§ **Directions**: Among the entries that follow, the required portion opens with the line containing "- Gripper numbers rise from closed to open" and closes with the line containing "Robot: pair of". Give that portion again exactly, and nothing else.

++++++++++++++++++++

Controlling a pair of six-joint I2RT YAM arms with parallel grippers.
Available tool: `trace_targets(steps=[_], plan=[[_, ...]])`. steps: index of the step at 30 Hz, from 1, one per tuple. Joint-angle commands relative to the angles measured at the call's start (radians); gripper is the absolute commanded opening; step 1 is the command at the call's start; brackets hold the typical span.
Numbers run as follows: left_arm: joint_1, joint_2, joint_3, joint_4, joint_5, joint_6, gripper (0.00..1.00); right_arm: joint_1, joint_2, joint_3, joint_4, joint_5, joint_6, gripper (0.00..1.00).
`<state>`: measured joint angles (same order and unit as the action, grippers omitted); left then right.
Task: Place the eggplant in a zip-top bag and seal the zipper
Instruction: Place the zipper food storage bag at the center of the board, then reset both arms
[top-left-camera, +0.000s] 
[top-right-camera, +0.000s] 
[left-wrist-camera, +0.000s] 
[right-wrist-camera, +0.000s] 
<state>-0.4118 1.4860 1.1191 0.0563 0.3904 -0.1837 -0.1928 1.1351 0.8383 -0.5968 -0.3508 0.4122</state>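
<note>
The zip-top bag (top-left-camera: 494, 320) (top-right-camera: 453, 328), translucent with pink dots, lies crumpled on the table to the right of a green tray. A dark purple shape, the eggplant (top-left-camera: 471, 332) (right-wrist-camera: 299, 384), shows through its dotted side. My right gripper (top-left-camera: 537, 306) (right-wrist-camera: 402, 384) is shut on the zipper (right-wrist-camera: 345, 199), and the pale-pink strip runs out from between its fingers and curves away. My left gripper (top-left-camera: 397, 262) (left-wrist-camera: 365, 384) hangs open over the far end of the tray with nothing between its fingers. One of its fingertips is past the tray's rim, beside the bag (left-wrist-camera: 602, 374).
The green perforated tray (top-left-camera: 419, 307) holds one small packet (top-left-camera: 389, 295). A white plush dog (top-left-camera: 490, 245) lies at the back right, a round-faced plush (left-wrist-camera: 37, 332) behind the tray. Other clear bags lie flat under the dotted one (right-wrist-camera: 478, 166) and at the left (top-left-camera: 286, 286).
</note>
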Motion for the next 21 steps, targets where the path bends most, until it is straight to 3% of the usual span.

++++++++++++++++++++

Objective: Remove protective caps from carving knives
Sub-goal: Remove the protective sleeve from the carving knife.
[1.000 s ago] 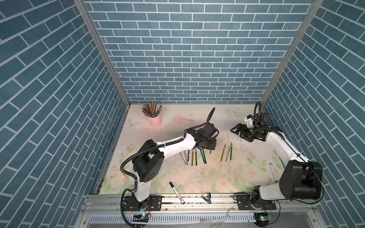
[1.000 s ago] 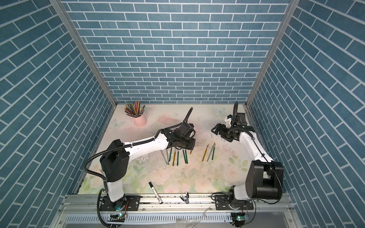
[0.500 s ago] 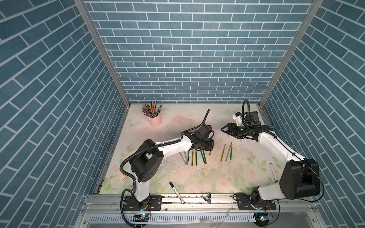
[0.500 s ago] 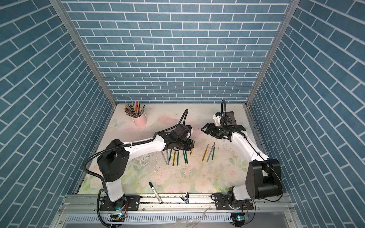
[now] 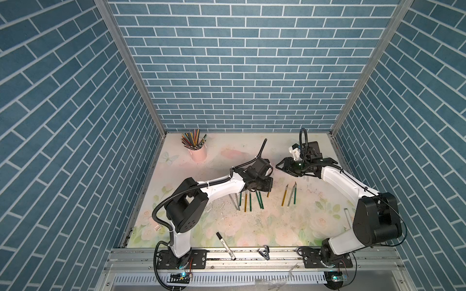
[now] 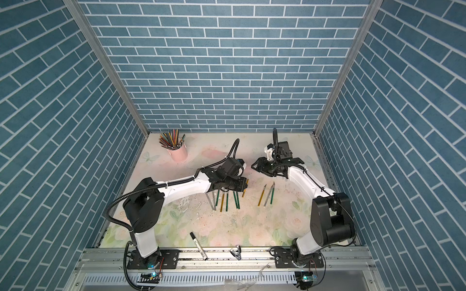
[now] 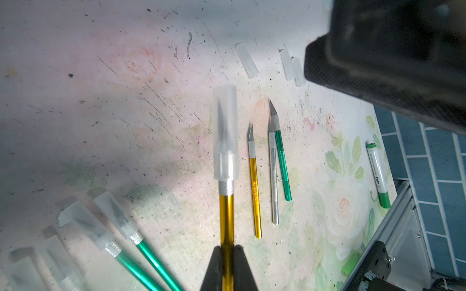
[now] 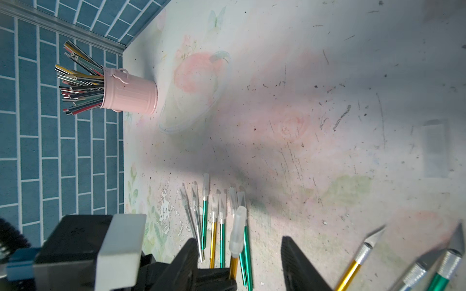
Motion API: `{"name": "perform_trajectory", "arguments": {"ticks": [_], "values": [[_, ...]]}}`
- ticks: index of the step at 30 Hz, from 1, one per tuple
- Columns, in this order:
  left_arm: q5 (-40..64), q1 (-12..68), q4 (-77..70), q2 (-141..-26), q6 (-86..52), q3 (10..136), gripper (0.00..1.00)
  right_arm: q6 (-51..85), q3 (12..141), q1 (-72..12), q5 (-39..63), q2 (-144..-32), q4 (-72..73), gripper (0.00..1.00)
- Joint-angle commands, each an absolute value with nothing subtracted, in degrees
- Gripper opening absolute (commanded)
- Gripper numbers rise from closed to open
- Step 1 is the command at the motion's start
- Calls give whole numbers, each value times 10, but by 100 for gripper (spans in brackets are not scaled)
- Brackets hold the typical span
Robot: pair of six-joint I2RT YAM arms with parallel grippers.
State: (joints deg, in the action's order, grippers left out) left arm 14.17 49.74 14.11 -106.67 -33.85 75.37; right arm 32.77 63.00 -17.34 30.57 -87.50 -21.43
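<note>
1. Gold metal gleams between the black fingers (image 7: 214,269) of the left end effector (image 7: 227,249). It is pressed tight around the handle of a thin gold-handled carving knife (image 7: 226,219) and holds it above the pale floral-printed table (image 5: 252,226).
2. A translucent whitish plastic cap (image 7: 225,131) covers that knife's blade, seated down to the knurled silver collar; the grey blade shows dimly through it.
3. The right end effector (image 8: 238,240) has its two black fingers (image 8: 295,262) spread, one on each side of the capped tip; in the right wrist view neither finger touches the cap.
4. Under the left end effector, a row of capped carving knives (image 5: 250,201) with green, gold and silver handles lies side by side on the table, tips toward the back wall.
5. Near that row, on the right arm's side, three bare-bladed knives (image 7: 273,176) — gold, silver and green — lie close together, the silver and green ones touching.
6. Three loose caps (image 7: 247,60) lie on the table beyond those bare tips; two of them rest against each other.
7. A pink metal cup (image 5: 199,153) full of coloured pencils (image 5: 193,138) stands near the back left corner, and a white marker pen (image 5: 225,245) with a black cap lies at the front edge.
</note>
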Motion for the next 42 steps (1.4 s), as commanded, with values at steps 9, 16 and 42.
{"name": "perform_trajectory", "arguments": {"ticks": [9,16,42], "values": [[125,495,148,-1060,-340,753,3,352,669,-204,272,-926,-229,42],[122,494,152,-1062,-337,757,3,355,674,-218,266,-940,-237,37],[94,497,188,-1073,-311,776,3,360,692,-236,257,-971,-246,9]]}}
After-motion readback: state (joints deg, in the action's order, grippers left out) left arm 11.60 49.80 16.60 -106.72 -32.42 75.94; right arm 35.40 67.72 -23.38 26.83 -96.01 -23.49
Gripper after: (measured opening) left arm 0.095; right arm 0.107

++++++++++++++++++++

§ **Task output**:
- Gripper numbers rise from closed to open
- Step 1 is the command at the motion's start
- Calls give whole numbers, each value times 10, but by 100 for gripper (spans in brackets are not scaled)
- Brackets hold the typical span
Robot: pair of six-joint I2RT YAM arms with parallel grippers.

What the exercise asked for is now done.